Rage Against The Off-Site Storage
How could we have a room full of things we couldn’t remember?
Last week, on one of those glorious blue-sky days I ran into a friend at the park. As our kids tore around on the play equipment, we positioned ourselves in the shade and caught up. Somehow we found ourselves talking about storage spaces.
My friend and her husband have two storage units in their building, and they’d recently decided to downsize to just one to reduce their expenses. As a result, some boxes had migrated up to their apartment. My friend was fretting about what to do about a bin of old cameras that dated back to when her spouse had studied photography. I tried to encourage her to just let the whole thing go, but she worried there might be something worth selling within the lot. While there are a few 20-year old cameras that have some value, I suspected it wasn’t going to be worth her time to list, sell, and ship the equipment. I could see her hesitation. That bin of cameras is probably destined to kick around her apartment for months–if not years–in part because she said, she wouldn’t even know where to donate it, if she could persuade her husband to let go.
My friend’s predicament embodies some of the reasons I hate off-site storage. Storage units are so often a home for things that we think *might* be valuable. They make it easy to delay dealing with things we no longer need or use. They’re also full of things we’re not quite sure how to get rid of.
I told this story to my friend (and I wrote it into my first book), but it’s I think worth telling again: When my husband and I were preparing to sell my apartment years ago, our real estate broker advised us that our place was a little too “full” and suggested we get a storage space for a few months while we had our apartment on the market. We knew she was right (we wanted to move because we felt we’d outgrown the space). So, we paid a premium for a self storage unit close to our home, figuring it would be worthwhile to be able to readily access our things.
After a full day of moving things to the storage unit, we proudly showed our broker the results. She looked around and basically said, “Nope. Do more.” After another weekend of moving out everything we could imagine not needing, our broker was satisfied.
A funny thing happened along the way: Suddenly our cramped apartment felt airy and light. Our place looked great—and it was so much easier to clean! I briefly wondered if we needed to move at all.

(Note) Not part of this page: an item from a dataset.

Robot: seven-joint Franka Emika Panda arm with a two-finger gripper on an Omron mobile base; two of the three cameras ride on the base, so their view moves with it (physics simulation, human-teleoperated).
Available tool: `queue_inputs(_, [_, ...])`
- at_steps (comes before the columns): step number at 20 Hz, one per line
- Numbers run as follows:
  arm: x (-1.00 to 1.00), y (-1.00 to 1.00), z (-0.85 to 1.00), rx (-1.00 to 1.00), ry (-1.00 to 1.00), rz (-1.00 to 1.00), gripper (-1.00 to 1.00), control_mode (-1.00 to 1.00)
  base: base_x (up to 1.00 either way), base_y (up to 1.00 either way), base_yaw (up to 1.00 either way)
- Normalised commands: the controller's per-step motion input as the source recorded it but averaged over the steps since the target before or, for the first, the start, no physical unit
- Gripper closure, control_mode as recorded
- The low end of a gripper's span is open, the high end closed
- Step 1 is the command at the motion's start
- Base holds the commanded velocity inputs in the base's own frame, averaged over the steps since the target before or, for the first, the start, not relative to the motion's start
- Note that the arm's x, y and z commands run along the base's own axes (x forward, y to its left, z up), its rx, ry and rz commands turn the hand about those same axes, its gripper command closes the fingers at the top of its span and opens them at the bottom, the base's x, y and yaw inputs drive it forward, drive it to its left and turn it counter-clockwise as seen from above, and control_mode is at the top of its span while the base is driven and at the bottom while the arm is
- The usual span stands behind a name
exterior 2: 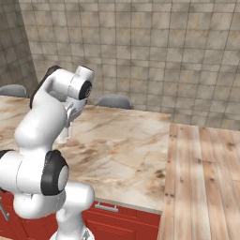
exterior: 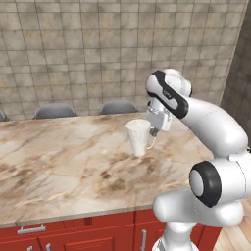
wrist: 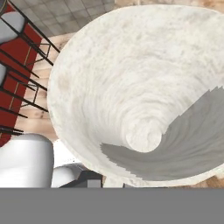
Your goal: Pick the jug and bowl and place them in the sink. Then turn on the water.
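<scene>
Clearly, the small white tapered jug (exterior: pixel 138 137) with a mottled, stone-like inside stands upright, slightly tilted, on the glossy brown-veined marble worktop (exterior: pixel 59 166). The claw (exterior: pixel 154 131) is closed on its side handle.

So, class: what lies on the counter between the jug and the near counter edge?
Nothing. In the left base view the marble counter is bare from the jug to its near edge.
</scene>
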Motion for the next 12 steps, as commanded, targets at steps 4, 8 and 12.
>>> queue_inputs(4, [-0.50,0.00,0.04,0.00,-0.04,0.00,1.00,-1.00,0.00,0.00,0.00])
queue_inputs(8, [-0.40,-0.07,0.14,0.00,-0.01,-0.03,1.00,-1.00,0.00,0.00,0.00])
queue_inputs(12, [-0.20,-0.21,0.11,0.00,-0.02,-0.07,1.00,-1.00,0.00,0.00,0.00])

The wheels of New York City real estate move slowly, so we ended up having that off-site storage space for six months. In that time, we never once retrieved anything from the storage unit. There was one occasion when I longed for my sewing machine, but I just took the garment to the dry cleaner and paid a few dollars to have it hemmed.
When we were finally ready to move into our new apartment, we confronted the storage unit. Looking in at the sea of boxes, we couldn’t even recall what was inside. How could we have a 6´ x 6´ room full of things we couldn’t remember? Why had we spent hundreds of dollars storing this stuff?

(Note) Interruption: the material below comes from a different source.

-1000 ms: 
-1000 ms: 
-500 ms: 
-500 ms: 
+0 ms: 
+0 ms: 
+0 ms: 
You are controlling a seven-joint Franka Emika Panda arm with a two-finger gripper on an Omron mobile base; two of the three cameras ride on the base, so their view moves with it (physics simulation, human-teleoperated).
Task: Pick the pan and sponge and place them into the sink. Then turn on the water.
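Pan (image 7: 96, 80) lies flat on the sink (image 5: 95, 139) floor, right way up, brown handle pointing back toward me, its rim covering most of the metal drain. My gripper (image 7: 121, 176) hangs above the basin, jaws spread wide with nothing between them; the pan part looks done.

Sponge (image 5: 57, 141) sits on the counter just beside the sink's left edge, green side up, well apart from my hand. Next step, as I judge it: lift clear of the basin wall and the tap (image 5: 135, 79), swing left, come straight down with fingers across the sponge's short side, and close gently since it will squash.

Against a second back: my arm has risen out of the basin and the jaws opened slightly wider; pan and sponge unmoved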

Thus began my personal campaign against off-site storage.
In addition to the page in my book about my dislike of off-site storage, Joanna from Cup of Jo mentioned it in my apartment tour that ran when the book came out. I said that if you already have a self-storage unit, you should tackle it before you start decluttering your home, equating it to a debt that needs to be paid off. This ruffled a lot of feathers.
People felt I didn’t understand how small their homes were. They told me about their inherited furniture, china, and other “heirlooms” that they couldn’t possibly get rid of. I heard a lot about camping gear, Christmas decorations, and boxed-up wedding dresses. I was (and remain) unsympathetic.
When I wrote my book four years ago, 1 in 11 Americans rented storage space, now that number is more than 1 in 10 (although this may come down as the surge in demand for storage during COVID tapers off). The total square footage of storage space is in excess of 2 billion square feet. We are a nation addicted to storage!
If you perhaps have a storage unit and this is making your second guess your space, here are some questions to ask yourself:
How much have I already spent storing my stuff?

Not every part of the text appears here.